Changes in the intrapersonal field related to the application of professional skills to oneself:

  • tendency to constant self-observation and comparison of the mental and somatic activity with ideal norm for the purpose of self-diagnosis and "timely self-correction";
  • for psychologists and psychiatrists - a tendency to rationalize their problems, to seek psychological explanations for the events of their own lives.

The occurrence of professional deformation in doctors and psychologists may be due to the following factors:

  • division of labor and narrow specialization, leading to the emergence of rigid stereotypes;
  • long-term performance of the role of a doctor / psychologist, which leads to "splicing with a mask";
  • discrepancy of expectations regarding professional activity with reality (failures, ingratitude of patients, etc.);
  • the specifics of the immediate environment - a doctor and especially a psychologist are constantly dealing with a large number of difficult life situations, communicate with carriers of psychological problems.

The latter, on the one hand, can lead to get used to the psychological state of patients (to varying degrees, depending on the scientific school to which they belong). On the other hand, it can lead to the development of the ability of "not to be involved" in the experience of patients, a detached attitude towards them.

Emotional burnout syndrome

The term "burnout" was coined by the American psychiatrist Herbert Freudenberger in 1973 to describe emergence in health care professionals of the "states of fatigue or frustration caused due to a certain lifestyle or relationship that were unable to bring the expected reward." Subsequently, other definitions of this phenomenon were proposed. The most popular of them was its description as a syndrome of emotional burnout, which includes emotional exhaustion, depersonalization and a decline in personal effectiveness. Currently, a number of authors interpret the term "burnout" broadly and include appropriate psycho-emotional reactions in athletes, men and women, parents. However, most researchers talk about burnout only in relation to professional activities such as "human-human", considering the emotional burnout syndrome as a type of professional deformity.

The phenomenon of burnout is an urgent problem in the field of activities related to the interaction in the system "human - human". The professional activities of a health care worker is refer to a helping profession, in which contacts between people are very close and important. High demands on qualifications and work results, constant interaction with people in a state of physical and mental stress, lead to burnout of health professionals. Changes caused by burnout have adverse consequences for the health and professional activity of specialists. This determines the need for the support and provision of medical professionals with the necessary knowledge and skills to deal with occupational stress, maintain their health and qualified personnel in the health care system [9].

Burnout is a long-term stress reaction that occurs as a result of influence on human of occupational stress of medium intensity, accompanied by physical, emotional or motivational exhaustion. It is a type of response to chronic occupational stress that allows a person to dose and save energy.

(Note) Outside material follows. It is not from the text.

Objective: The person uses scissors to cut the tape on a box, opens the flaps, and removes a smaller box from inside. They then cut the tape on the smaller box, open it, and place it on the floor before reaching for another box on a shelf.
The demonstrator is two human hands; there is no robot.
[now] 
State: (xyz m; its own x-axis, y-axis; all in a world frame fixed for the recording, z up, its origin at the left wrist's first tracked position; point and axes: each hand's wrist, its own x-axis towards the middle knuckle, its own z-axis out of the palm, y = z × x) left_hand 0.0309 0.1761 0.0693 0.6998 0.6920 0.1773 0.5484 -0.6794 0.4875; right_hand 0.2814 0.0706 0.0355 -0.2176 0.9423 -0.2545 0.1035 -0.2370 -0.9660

Burnout is formed as a stress response to the harsh production and emotional demands that result from excessive involvement in one's work and reduced time for family life and leisure.

Burnout is characterized by impaired productivity, fatigue, insomnia, increased susceptibility to somatic diseases, as well as the use of alcohol and other psychoactive substances in order to obtain temporary relief, which tends to development of physical addiction and suicidal behavior. Thus, the resulting somatic and psychological changes have adverse consequences for the health and professional activities of the specialist. In ICD-10, "burnout syndrome" is separated into an individual diagnostic taxon - Z 73 ("problems related to difficulties in managing their lives") and is coded as Z 73.0 - "burnout".

Sources of professional stress and factors of emotional burnout

There are the following sources of stress in the work of a medical worker: organizational, common and specific situational, personal [10].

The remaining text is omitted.